* What the task requires:
In the entries that follow, find each line with the word "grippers" and copy it.

Excerpts from a dataset:
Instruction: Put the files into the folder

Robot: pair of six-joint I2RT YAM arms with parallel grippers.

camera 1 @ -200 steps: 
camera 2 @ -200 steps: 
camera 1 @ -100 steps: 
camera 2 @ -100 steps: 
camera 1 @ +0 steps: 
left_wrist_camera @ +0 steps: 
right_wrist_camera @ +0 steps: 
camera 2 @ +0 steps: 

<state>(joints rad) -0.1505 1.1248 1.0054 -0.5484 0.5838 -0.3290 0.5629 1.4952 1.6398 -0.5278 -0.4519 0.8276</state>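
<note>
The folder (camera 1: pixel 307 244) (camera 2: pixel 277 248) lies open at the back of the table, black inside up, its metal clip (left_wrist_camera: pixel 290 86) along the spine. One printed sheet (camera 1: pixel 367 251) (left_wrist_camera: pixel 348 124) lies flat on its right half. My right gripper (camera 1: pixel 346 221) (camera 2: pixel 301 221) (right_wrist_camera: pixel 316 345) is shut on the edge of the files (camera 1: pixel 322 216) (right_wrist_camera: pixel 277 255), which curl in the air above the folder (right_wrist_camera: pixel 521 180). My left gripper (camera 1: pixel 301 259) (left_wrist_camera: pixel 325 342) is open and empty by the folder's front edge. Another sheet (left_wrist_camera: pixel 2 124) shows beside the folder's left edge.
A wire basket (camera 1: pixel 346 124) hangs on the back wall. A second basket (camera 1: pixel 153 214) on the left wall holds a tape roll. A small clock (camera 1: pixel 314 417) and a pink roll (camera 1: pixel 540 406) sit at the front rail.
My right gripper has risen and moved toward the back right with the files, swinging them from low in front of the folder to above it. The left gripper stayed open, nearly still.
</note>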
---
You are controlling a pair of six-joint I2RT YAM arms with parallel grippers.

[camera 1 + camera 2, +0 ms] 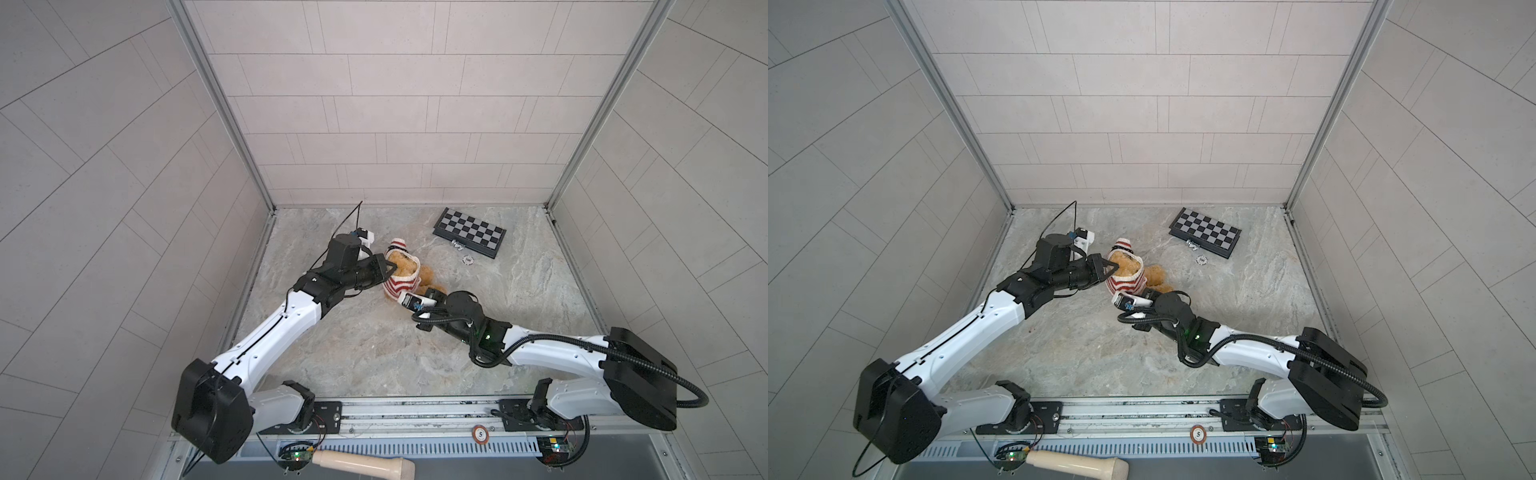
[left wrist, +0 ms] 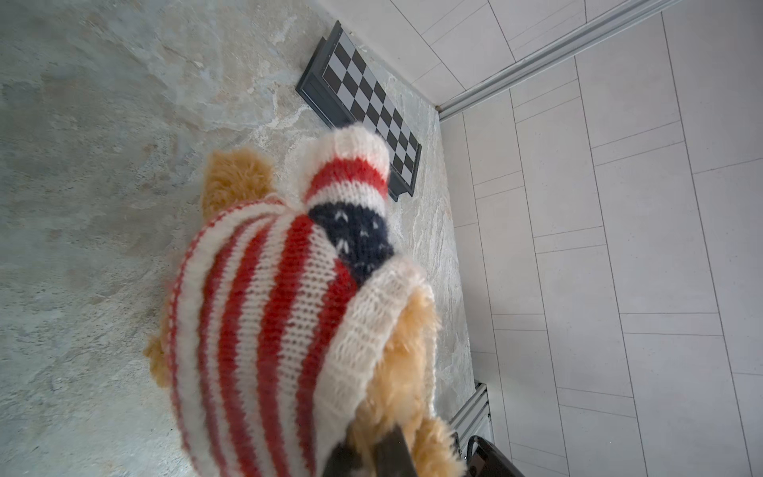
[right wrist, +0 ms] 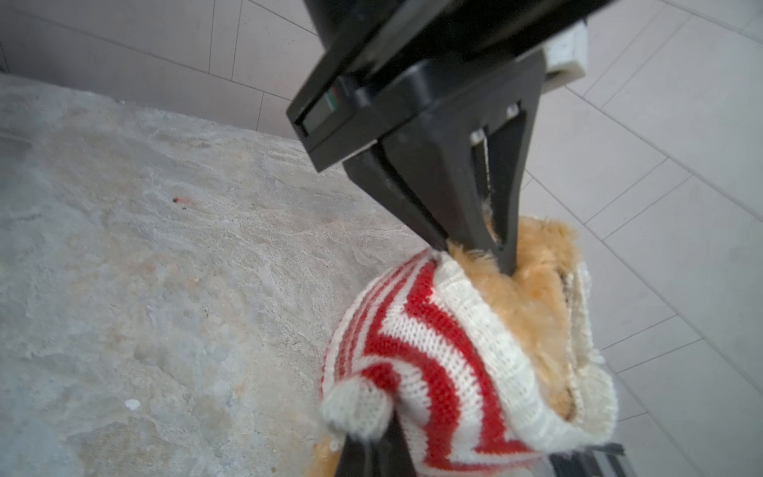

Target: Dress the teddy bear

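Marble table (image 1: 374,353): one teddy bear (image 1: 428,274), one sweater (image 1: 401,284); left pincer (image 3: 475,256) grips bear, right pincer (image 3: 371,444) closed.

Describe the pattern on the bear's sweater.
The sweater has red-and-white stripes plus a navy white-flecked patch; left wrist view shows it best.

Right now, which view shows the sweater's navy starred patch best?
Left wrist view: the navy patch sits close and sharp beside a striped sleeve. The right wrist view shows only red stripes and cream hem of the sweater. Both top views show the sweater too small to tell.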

* Answer:
Robot: pair of six-joint I2RT YAM arms with parallel grippers.
You are controlling a pair of six-joint I2RT YAM arms with parallel grippers.

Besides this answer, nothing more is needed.